▶ [YOUR ASSIGNMENT]: From the data below, retype exactly the lines starting with the one that contains "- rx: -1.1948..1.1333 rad" and ending with the one that contains "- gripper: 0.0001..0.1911", both included.

(Records from a collection)
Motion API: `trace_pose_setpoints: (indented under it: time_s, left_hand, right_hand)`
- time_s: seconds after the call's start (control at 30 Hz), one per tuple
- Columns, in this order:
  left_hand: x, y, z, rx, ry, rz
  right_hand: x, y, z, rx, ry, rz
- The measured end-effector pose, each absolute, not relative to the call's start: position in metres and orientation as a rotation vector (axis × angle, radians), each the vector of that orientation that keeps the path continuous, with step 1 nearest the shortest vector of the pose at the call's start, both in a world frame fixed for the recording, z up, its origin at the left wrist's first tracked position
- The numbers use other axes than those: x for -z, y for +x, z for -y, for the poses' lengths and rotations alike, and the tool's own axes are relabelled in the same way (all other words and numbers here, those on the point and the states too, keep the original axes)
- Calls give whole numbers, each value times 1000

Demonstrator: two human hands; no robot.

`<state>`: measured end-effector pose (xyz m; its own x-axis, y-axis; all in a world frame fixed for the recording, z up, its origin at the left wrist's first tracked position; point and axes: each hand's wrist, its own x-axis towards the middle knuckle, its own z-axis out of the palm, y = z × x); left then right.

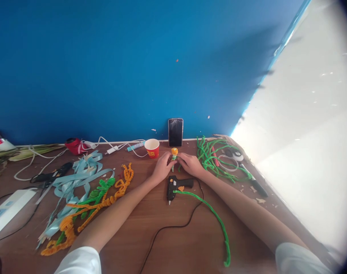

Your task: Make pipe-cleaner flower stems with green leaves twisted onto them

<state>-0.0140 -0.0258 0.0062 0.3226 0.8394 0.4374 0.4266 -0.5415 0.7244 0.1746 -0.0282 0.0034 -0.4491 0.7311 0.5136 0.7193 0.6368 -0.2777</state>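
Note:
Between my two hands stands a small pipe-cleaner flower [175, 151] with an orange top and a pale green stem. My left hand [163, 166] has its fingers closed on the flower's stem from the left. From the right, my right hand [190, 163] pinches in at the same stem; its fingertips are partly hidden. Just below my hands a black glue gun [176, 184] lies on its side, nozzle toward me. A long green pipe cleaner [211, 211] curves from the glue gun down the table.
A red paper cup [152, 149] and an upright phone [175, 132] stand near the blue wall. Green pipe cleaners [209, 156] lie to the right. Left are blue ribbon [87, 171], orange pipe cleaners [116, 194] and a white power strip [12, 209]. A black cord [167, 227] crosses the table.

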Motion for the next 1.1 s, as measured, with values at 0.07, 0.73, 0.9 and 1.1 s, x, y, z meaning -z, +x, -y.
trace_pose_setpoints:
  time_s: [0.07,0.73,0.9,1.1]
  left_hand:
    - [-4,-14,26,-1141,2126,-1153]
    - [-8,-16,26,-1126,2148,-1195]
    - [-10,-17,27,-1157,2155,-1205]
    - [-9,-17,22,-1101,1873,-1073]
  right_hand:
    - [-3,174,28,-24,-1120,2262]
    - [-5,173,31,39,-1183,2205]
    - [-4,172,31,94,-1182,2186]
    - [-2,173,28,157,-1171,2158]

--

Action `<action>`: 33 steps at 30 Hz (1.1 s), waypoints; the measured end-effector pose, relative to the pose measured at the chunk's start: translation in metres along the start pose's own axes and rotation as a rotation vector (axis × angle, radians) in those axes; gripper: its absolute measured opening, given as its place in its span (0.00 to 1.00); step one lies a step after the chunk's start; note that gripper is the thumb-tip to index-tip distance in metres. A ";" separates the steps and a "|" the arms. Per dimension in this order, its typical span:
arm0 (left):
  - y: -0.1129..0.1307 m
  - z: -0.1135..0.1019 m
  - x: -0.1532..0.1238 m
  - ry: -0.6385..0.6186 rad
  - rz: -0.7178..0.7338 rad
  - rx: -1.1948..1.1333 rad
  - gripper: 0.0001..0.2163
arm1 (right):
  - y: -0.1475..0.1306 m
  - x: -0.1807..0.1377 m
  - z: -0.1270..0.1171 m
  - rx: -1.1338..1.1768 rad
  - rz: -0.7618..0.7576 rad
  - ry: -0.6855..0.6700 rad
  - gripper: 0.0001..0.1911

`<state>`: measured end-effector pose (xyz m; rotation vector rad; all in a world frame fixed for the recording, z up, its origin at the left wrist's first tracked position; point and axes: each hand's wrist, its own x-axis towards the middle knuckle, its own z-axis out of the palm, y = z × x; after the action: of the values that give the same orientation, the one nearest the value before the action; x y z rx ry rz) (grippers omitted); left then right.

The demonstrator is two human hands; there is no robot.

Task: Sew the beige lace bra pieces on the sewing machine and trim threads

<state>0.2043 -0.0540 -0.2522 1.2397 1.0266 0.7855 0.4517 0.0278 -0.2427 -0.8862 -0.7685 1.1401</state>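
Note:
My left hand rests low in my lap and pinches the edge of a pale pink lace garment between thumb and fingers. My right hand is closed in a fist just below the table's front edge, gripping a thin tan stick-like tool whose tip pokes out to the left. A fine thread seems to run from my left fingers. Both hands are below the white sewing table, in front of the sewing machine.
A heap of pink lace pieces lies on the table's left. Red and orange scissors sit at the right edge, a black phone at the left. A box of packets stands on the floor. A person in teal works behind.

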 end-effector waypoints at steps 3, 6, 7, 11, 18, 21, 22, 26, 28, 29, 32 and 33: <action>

▶ [YOUR SOLUTION]:
  - rx: -1.1948..1.1333 rad
  - gripper: 0.0001..0.2163
arm1 (right):
  - y: -0.1475..0.1306 m
  - x: -0.1807..0.1377 m
  - z: -0.1270..0.1171 m
  - rx: -1.1338..1.1768 rad
  - rz: -0.7618..0.7576 rad
  - ry: -0.6855..0.6700 rad
  - gripper: 0.0001..0.1911

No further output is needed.